_EXERCISE BRIEF_. Report every line from the following entries that contains the string "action".
-------- MATERIAL PROVIDED
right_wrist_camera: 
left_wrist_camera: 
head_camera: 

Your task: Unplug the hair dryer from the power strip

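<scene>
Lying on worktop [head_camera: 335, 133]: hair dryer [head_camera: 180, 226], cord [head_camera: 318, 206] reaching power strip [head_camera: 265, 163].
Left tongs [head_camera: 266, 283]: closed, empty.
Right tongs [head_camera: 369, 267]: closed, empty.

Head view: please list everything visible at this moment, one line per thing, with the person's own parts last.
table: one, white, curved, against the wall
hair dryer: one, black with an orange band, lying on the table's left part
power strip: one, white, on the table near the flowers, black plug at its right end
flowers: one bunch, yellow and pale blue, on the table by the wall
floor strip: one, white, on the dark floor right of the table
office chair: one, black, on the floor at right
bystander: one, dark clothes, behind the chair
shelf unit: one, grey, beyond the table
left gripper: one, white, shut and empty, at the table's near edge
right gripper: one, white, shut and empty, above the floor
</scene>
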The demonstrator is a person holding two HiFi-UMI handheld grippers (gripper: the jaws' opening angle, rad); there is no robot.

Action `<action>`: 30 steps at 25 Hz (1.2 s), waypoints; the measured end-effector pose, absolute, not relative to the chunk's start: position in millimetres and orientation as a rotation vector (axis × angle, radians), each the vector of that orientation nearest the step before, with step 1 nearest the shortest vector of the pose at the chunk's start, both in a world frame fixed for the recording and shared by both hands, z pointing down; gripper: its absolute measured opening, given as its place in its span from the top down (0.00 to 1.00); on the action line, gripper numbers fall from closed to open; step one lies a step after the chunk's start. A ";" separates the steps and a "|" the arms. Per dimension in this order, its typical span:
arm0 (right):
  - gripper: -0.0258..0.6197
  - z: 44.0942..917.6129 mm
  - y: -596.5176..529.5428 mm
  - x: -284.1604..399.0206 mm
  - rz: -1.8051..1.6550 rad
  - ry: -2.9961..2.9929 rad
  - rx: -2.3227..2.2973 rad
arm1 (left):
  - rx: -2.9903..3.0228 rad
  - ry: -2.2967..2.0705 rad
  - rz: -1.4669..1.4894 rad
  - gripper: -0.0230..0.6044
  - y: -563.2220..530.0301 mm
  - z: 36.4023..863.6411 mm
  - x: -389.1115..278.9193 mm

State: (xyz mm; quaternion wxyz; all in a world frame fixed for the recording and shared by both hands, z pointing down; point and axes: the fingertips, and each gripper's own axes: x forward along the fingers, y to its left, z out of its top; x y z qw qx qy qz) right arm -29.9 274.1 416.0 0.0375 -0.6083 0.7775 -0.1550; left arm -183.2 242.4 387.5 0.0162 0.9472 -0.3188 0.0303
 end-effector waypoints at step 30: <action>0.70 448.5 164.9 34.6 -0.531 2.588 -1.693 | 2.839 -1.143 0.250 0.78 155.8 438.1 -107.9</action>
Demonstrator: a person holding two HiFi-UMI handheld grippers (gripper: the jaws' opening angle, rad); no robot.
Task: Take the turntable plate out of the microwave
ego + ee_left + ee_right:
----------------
_SOLUTION FOR THIS TASK_.
Action `<action>`: 30 steps at 25 Hz (1.2 s), waypoints; the measured end-effector pose, absolute, not relative to the chunk's start: position in millimetres and orientation as a rotation vector (axis × angle, radians), each the vector of that orientation nearest the step before, with step 1 nearest the shortest vector of the pose at the chunk's start, both in a world frame fixed for the recording and shared by both hands, z pointing down; gripper: its absolute measured opening, given as its place in its span from the top down (0.00 to 1.00); on the action line, gripper numbers fall from closed to open; step one lies a step after the chunk's start. A ";" separates the steps and a "|" the arms. Per dimension in this order, its typical span:
 end-effector waypoints at step 30: <action>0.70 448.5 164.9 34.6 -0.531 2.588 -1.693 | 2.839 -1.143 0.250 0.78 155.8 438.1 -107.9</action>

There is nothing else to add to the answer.